Gutierrez, who has been held in Dallas County Jail since mid-November on an alleged probation violation stemming from a previous drug-related charge, noticed many of the inmates coughing and complaining of flu-like symptoms from the time he was booked.
When he started feeling sick last Tuesday, Gutierrez, who has had a first dose of the vaccine but was jailed before he could get a booster, was sure it was COVID-19. He reported his symptoms to jailers and was allowed to visit the jail’s medical wing.
There, he says, Parkland Health and Hospital Systems nurses took his vitals, heard his complaints about his symptoms, then informed him that because he did not have a temperature at the time he was in the medical wing, they would not test him for the virus.
Parkland Health officials did not respond to requests for comment.

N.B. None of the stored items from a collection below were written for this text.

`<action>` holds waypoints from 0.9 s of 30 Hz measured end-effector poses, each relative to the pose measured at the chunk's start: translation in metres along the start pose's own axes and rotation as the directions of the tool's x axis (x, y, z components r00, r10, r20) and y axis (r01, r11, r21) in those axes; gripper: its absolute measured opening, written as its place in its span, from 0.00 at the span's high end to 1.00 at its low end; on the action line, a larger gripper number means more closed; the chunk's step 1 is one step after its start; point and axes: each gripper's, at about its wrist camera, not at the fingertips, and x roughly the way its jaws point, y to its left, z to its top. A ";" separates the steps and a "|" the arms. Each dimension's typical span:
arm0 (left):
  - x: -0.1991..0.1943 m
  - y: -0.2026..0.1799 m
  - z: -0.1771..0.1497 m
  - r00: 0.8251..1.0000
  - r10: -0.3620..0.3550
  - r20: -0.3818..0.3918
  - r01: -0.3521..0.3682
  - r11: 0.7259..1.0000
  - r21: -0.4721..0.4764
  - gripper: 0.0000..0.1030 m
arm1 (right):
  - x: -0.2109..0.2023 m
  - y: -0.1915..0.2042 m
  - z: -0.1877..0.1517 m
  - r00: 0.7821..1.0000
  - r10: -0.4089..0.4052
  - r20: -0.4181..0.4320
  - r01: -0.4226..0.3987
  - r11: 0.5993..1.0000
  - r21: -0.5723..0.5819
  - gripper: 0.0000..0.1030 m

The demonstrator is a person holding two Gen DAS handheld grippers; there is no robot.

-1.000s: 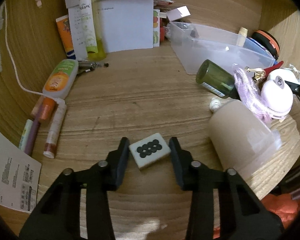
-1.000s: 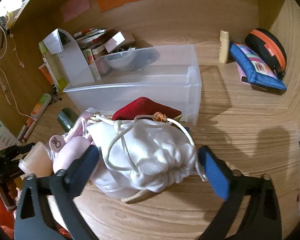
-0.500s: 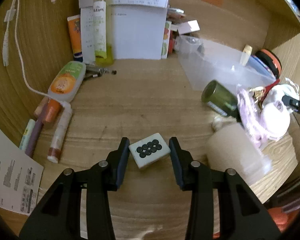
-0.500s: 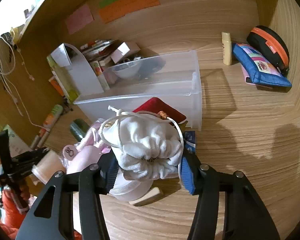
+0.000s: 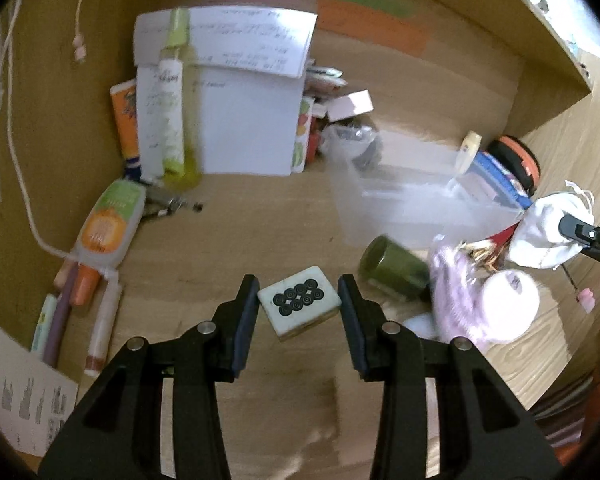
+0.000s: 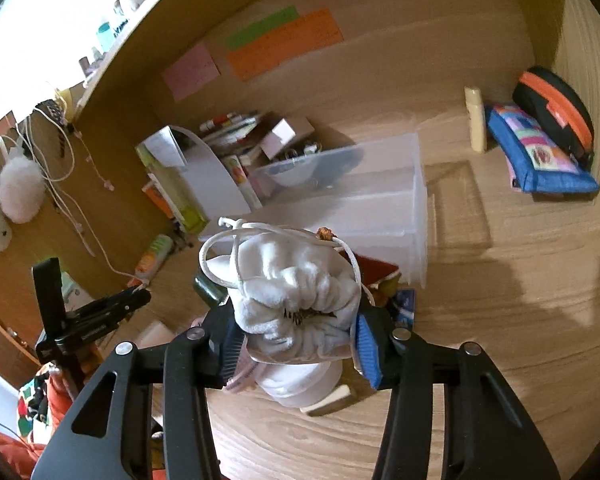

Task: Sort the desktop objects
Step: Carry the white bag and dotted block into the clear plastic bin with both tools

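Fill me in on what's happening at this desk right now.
A person is sorting clutter on a wooden desk with a handheld gripper in each hand. The left gripper holds a white tile with black dots between its fingers. The right gripper is clamped on a white drawstring pouch, lifted above the pile it sat in. A clear plastic bin sits just behind, with a green bottle lying beside it.

blurred: clear bin (image 5: 400, 208) and green bottle (image 5: 392, 268), far right, left view | cut off: printed paper (image 5: 16, 408) at near-left edge | hidden: red pouch (image 6: 374, 270) mostly behind white cloth bag (image 6: 292, 292) | unreadable: notes on sheets (image 5: 240, 44)
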 end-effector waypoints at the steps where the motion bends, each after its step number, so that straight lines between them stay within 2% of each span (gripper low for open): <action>1: 0.000 -0.002 0.004 1.000 -0.005 0.010 0.005 1.000 0.001 0.61 | -0.002 0.000 0.003 1.000 0.003 0.006 -0.003 1.000 -0.001 0.57; 8: -0.001 -0.016 0.032 0.996 -0.056 0.063 0.056 0.998 0.016 0.61 | -0.011 -0.001 0.020 0.999 0.014 0.049 -0.014 1.000 -0.001 0.57; 14: 0.008 -0.031 0.055 0.993 -0.090 0.076 0.087 0.995 0.045 0.61 | -0.012 0.003 0.034 0.997 0.000 0.081 0.002 1.000 -0.026 0.57; 27: 0.045 -0.062 0.101 0.988 -0.143 0.051 0.139 0.987 0.078 0.61 | 0.018 -0.002 0.073 0.996 0.000 0.089 0.005 0.998 -0.057 0.58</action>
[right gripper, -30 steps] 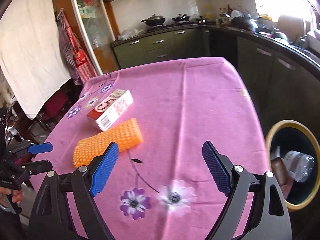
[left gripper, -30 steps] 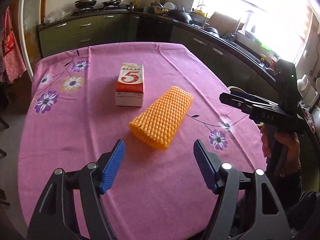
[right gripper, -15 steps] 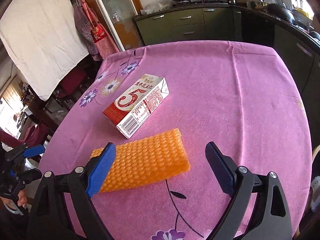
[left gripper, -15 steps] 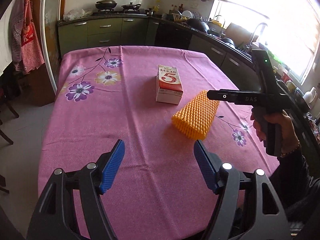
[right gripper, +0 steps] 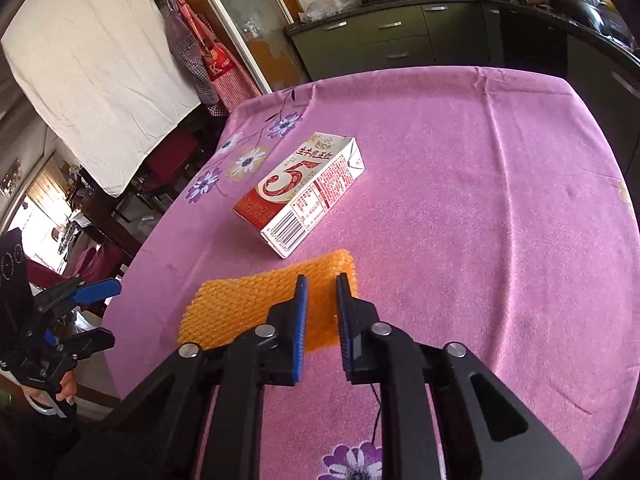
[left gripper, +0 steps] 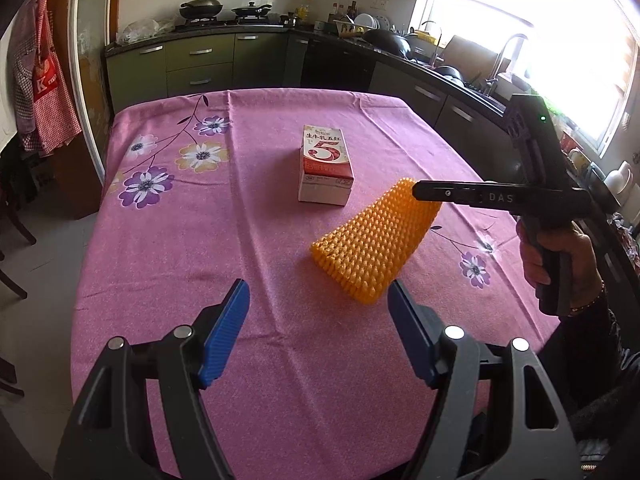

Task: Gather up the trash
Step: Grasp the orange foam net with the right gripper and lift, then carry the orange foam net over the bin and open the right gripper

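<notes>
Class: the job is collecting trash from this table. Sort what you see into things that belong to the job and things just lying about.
Job: orange foam net, pinched by closing right gripper; milk carton.
Lying about: pans on stove; apron; dishes by window.

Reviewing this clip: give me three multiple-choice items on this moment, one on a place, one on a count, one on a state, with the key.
1. Where does the milk carton lie relative to the orange foam net in the right wrist view?
A. Beyond it, farther up the pink tablecloth
B. Under it
C. Inside it

2. How many trash items lie on the tablecloth?
A. One
B. Two
C. Four

3. What is the right tool doing?
A. Standing wide above the carton
B. Closing on one end of the foam net
C. Holding a cup

Key: 1 A, the carton sits past the net, apart from it. 2 B, only the carton and the net show. 3 B, its blue pads pinch the net's end, while the left tool stays wide with nothing between its pads.
</notes>
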Tool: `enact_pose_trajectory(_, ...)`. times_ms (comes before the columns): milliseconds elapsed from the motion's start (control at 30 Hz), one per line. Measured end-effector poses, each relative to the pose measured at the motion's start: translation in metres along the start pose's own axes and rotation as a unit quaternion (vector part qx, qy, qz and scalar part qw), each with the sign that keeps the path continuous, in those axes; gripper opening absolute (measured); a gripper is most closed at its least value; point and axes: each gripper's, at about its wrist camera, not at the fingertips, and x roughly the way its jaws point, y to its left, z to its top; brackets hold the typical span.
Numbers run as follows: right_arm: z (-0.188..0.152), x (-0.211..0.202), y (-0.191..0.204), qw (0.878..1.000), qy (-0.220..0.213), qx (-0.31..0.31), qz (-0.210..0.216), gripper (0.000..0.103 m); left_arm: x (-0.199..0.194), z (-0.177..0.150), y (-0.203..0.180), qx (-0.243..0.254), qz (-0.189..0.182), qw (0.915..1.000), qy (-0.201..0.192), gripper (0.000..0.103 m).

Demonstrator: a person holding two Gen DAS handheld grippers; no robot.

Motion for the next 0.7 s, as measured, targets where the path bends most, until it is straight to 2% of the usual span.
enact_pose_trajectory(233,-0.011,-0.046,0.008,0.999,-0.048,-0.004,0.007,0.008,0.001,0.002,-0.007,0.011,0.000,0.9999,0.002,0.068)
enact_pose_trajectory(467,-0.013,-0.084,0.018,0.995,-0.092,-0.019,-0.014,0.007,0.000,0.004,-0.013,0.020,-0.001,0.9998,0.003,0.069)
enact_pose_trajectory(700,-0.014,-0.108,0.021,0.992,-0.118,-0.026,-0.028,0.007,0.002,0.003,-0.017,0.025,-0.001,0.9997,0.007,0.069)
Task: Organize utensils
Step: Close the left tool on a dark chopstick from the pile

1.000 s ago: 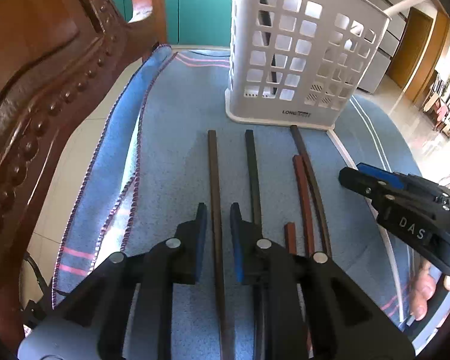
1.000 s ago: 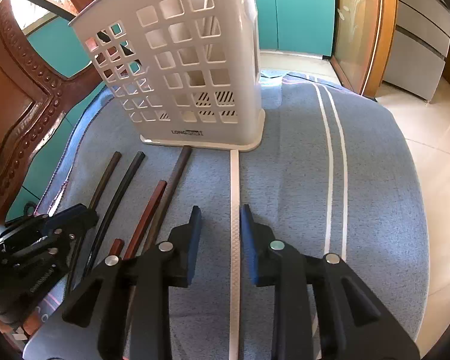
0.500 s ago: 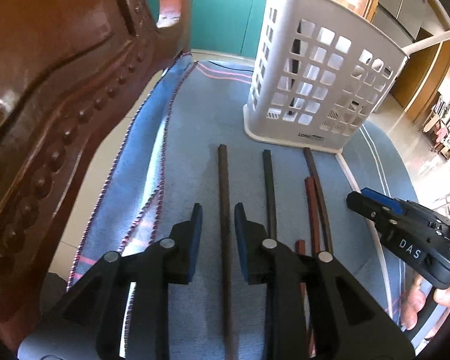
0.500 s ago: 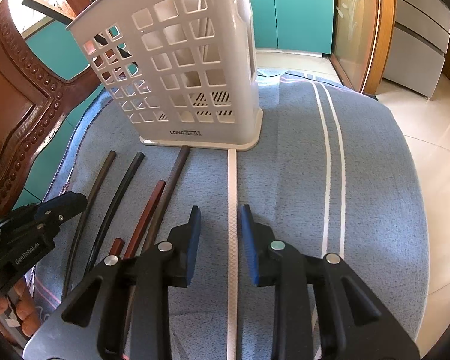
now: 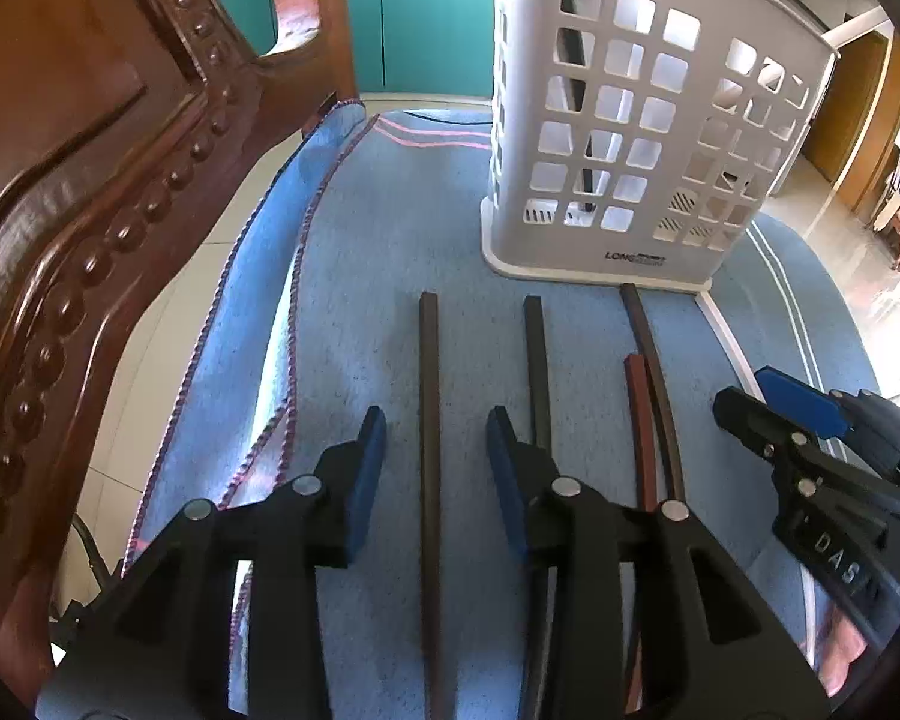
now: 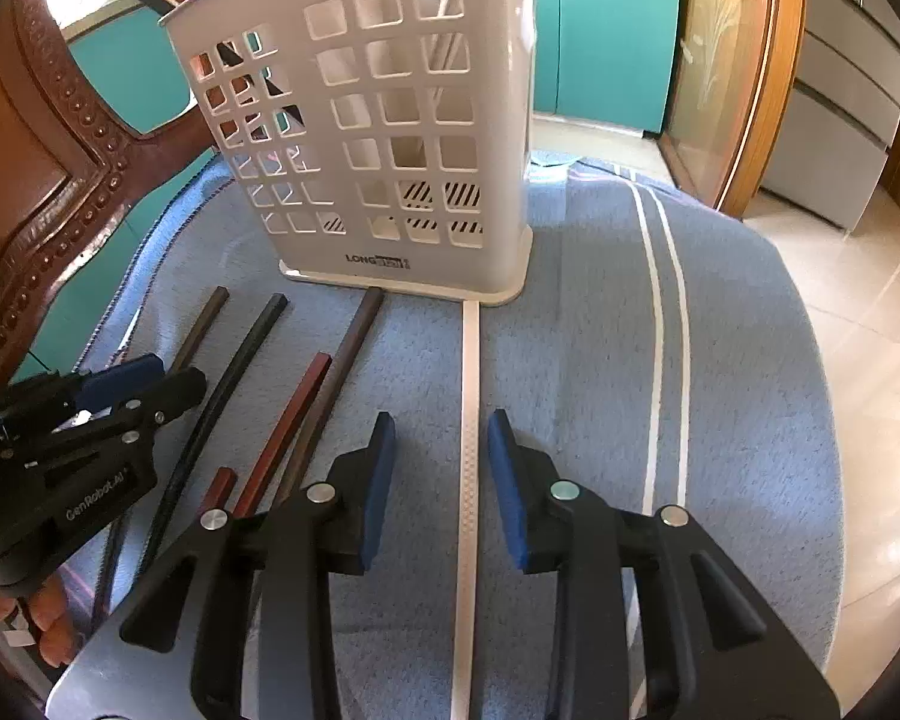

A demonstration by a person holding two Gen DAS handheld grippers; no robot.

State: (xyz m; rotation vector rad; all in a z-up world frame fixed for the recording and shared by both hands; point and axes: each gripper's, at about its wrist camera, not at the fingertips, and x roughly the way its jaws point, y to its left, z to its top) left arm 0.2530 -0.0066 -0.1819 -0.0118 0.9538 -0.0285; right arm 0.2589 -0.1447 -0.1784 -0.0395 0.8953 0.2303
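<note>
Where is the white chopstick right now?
The white chopstick lies on the blue cloth, between the open right gripper's fingers, its far end touching the white basket, right of the dark chopsticks.

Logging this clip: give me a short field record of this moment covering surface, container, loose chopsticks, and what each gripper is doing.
surface: blue towel with white stripes
container: white slotted basket, upright at the far end, one dark stick leaning inside
loose chopsticks: several dark and reddish ones lying side by side, plus a white chopstick
left gripper: open, straddling the leftmost brown chopstick
right gripper: open, white chopstick running between its fingers
grasped: nothing yet
</note>
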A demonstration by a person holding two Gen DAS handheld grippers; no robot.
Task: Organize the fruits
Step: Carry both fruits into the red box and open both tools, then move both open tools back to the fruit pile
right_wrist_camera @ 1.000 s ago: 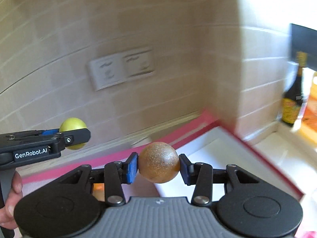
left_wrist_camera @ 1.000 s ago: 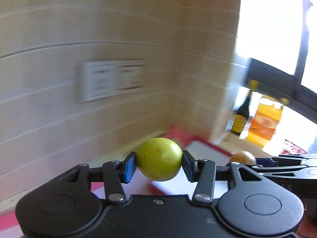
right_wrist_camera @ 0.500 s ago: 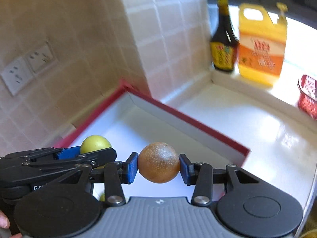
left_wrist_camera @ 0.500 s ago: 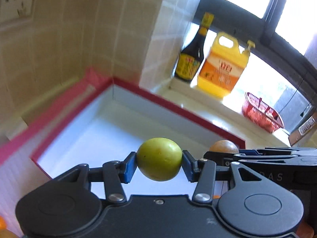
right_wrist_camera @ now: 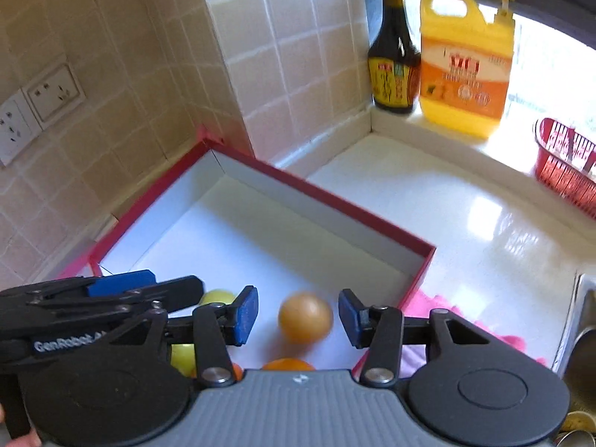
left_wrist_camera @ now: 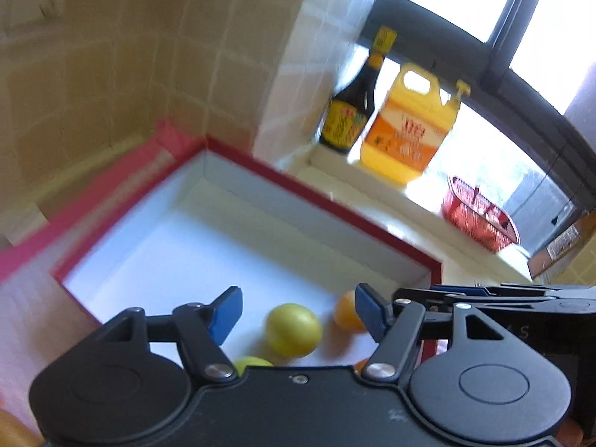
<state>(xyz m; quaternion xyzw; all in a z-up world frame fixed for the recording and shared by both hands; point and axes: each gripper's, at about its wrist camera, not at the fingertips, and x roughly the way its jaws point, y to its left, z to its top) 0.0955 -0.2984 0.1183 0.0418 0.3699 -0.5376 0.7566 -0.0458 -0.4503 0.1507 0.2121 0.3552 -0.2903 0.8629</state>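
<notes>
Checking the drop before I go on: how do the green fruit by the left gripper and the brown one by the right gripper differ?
The green fruit is yellow-green and smooth; the brown fruit is tan-brown and duller. Each sits between its own gripper's opening jaws, left gripper and right gripper. Both are round, similar in size, free of the pads, and inside the red-rimmed box.

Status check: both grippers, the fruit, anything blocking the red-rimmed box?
Left gripper opening, round yellow-green fruit loose below it. Right gripper opening, round brown fruit loose. Both over red-rimmed white box. Nothing blocking.
</notes>
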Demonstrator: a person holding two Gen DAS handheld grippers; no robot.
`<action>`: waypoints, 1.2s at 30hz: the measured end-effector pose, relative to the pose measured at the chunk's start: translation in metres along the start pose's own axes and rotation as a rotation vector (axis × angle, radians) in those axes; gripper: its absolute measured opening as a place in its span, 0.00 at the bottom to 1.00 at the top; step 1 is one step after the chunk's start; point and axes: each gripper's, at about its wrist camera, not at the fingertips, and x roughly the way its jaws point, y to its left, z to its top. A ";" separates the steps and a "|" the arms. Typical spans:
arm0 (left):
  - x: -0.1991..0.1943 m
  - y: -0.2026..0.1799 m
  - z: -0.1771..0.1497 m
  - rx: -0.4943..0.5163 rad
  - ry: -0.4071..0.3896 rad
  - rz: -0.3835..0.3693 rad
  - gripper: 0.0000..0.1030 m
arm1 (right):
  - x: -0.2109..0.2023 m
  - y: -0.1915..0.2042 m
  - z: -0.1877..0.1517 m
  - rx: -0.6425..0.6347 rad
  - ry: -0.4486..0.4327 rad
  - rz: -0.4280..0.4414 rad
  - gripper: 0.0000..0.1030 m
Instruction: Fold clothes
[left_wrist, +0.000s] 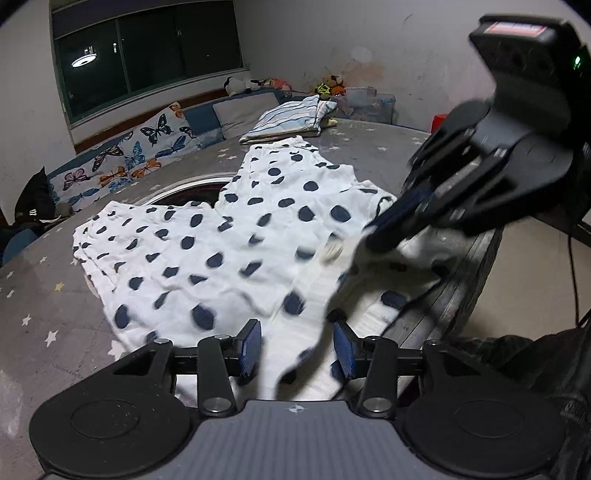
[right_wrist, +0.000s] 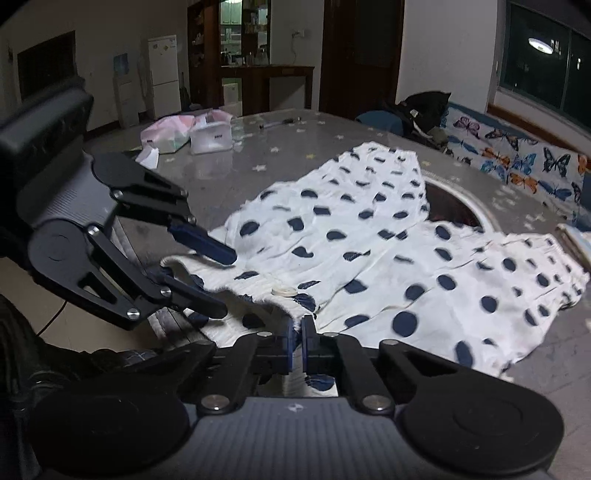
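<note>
Lying spread across the grey star-patterned surface (right_wrist: 229, 177), the white polka-dot trousers (left_wrist: 229, 236) are stretching their legs away from both grippers, with the waistband hanging at the near edge. The right gripper (right_wrist: 297, 341) is pinching that waistband, its fingers (right_wrist: 287, 345) closed tight on a fold of cloth just below the pale button (right_wrist: 283, 291). The left gripper (left_wrist: 297, 345) is sitting just beside it along the same edge, its fingers (left_wrist: 251, 347) standing partly apart with a ridge of waistband fabric rising between them; the pads are not pressing on it, so it is holding nothing yet. The garment's long axis is running from waistband out toward the leg hems, so any fold likely depends on both hands holding the near edge. The left one is probably needing to close first. A folded striped garment (left_wrist: 291, 118) is resting well beyond the hems.
</note>
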 end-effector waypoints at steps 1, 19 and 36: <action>-0.001 0.000 -0.002 0.003 0.004 0.001 0.45 | -0.004 0.001 0.000 -0.012 0.002 -0.006 0.03; -0.030 0.029 -0.004 0.031 0.034 -0.054 0.19 | -0.013 -0.008 -0.009 0.040 0.064 0.107 0.13; 0.029 0.007 0.058 -0.048 -0.085 -0.193 0.21 | 0.012 -0.103 -0.015 0.305 0.023 -0.117 0.13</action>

Gutierrez is not the only Dallas County Jail inmate denied a coronavirus test by Parkland, even as the omicron variant has pushed case numbers to record levels nationwide in recent weeks. Despite what jailers and other inmates describe as widespread COVID-19 symptoms, only 54 inmates, about 1% of the inmate population, have ‘active’ tests, according to internal county data.
According to an official from the Dallas County Sheriff’s Office, active tests mean the test has returned a confirmed positive result or that the result is pending. According to internal county data, there are 12 inmates with confirmed positive tests and 42 with pending test results — 54 active tests in total.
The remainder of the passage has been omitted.